* [GOAL OF THE EXERCISE]:
Down to the last line, restate the listing below exactly.
DATA EXCERPT START
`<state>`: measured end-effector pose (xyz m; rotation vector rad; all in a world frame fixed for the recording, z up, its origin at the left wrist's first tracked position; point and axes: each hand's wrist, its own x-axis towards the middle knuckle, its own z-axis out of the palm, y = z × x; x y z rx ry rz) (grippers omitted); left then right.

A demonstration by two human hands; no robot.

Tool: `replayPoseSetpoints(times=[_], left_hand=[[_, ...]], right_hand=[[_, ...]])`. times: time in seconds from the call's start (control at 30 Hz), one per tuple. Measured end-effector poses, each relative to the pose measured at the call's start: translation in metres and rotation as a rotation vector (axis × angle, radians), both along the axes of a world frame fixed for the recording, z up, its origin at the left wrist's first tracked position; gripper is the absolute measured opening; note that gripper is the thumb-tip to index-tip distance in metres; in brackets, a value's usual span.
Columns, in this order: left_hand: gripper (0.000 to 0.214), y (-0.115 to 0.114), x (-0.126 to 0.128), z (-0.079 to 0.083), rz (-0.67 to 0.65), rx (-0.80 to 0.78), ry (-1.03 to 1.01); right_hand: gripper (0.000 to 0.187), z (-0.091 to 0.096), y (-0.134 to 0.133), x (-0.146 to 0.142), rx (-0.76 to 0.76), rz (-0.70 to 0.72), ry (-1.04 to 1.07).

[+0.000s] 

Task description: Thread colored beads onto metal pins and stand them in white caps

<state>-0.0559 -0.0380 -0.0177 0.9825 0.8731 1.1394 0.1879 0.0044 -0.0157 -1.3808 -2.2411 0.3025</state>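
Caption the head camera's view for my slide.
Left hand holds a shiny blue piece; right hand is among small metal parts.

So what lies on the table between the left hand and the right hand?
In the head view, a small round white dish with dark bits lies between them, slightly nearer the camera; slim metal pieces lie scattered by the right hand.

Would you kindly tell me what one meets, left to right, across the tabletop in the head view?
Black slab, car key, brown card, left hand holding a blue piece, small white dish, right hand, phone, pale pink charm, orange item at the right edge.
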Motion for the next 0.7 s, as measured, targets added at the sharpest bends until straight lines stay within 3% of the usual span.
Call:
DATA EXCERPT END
* [EXERCISE OUTPUT]:
`<state>`: measured end-effector pose (xyz m; rotation vector rad; all in a world frame fixed for the recording, z up, its origin at the left wrist's first tracked position; point and axes: each hand's wrist, its own x-axis towards the middle knuckle, its own z-axis out of the palm, y = z × x; x y z rx ry rz) (grippers omitted); left then right.

A demonstration by two human hands; no robot.

Tool: `replayPoseSetpoints(times=[_], left_hand=[[_, ...]], right_hand=[[_, ...]])`. times: time in seconds from the call's start (control at 30 Hz), one per tuple. Measured end-effector poses, each relative to the pose measured at the call's start: translation in metres and rotation as a rotation vector (axis × angle, radians), both along the axes of a world frame fixed for the recording, z up, its origin at the left wrist's first tracked position; gripper is the absolute measured opening; note that gripper is the thumb-tip to index-tip distance in metres; in brackets, a value's usual span.
Columns, in this order: left_hand: gripper (0.000 to 0.214), y (-0.115 to 0.114), x (-0.126 to 0.128), z (-0.079 to 0.083), rz (-0.67 to 0.65), rx (-0.80 to 0.78), ry (-1.03 to 1.01); right_hand: gripper (0.000 to 0.187), z (-0.091 to 0.096), y (-0.134 to 0.133), x (-0.146 to 0.142), rx (-0.76 to 0.76), rz (-0.70 to 0.72), ry (-1.04 to 1.07).

[+0.000s] 

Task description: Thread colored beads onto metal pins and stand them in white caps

<state>-0.0559 -0.0380 -0.0177 0.9825 0.8731 1.1394 0.1879 0.0044 -0.0157 -1.3808 -2.2411 0.3025</state>
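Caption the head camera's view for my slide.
Left hand holds a shiny blue piece; right hand is among small metal parts.

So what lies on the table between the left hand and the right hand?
In the head view, a small round white dish with dark bits lies between them, slightly nearer the camera; slim metal pieces lie scattered by the right hand.

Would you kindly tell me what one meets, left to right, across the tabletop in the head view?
Black slab, car key, brown card, left hand holding a blue piece, small white dish, right hand, phone, pale pink charm, orange item at the right edge.
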Motion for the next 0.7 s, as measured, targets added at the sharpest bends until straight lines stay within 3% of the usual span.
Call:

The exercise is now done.